ROCK FALLS – State Rep. Mike Smiddy said the biggest challenge he faced in his first term in the state General Assembly was the budget.
Smiddy, D-Hillsdale, represents the state’s 71st District, which includes Whiteside County. He spoke at the Rock River Open Forum on Thursday night to a group of about 25 residents at the Rock Falls Public Library.
As a member of the state’s secondary education appropriations committee, he said one of the legislature’s successes was keeping the funding for education at the same level.
“But the challenge is going to be moving forward,” he said. “... If we don’t do something about revenue, and we don’t so something about our current financial situation here in Illinois, we’re going to have to look at cutting those programs.
“That’s probably going to be the biggest challenge that we face coming up here. Not only in the veto session, but in the next session as well.”
In his first term as a legislator, Smiddy sponsored a bill that would prevent registered sex offenders from attending county fairs. He said he’s been working to build support for the bill in Springfield and is “fairly confident” that there will be movement on the bill next session.
Smiddy spoke at the forum and answered questions for nearly 2 hours. Among the topics of discussions were:
• Smiddy worked as a supervisor in the Illinois Department of Corrections for 8 years. He said the reduction in programs in prisons – like job training – has increased the rate of inmates committing crimes once released.
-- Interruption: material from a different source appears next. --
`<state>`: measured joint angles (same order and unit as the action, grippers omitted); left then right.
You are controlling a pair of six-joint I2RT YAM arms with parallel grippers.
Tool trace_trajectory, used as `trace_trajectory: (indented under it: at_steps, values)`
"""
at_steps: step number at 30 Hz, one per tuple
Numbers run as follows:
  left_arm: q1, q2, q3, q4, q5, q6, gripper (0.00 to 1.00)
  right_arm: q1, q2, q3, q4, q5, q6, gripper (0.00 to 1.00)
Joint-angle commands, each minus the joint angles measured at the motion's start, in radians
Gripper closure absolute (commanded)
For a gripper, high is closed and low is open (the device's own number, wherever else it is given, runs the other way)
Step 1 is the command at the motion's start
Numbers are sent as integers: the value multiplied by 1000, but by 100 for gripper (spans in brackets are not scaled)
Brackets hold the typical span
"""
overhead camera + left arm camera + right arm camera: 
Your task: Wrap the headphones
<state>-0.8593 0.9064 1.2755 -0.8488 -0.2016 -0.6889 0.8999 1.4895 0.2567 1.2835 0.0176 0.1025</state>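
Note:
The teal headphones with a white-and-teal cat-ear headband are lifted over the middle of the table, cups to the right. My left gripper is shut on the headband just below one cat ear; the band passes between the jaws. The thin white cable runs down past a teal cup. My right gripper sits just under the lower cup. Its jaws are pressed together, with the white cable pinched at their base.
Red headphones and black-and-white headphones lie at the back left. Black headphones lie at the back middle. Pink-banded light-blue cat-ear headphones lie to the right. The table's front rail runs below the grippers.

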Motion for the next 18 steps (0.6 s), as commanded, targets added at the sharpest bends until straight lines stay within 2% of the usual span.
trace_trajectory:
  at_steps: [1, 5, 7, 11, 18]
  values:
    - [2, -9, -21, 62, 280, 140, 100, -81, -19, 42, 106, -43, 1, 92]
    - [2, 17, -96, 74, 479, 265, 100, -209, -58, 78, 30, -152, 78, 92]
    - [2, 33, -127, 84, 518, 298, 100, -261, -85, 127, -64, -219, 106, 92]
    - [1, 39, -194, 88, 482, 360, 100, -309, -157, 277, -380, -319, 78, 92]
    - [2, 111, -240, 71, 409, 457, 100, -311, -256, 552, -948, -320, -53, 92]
“As an insider ... I have some good ideas on how to not only save money but also cut down on recidivism for inmates,” he said. “And when we do that, we save the taxpayers a lot of money.”
• Smiddy said infrastructure projects for roads and bridges go a long way toward attracting businesses to the district. He said the district’s proximity to interstates and major cities could make the area a hub in the future.
• An independent redistricting measure was taken off the November ballot when a Cook County Circuit Court judge ruled it unconstitutional. Smiddy said he’s working on a bill that removes the parts that were deemed unconstitutional.
“I’m tired of legislators picking their constituents, instead of the other way around,” he said. “If we do something like that, I can almost guarantee you that things will change in Illinois, because they’ll be worried about being re-elected, because they have to actually stand up in forums like this.”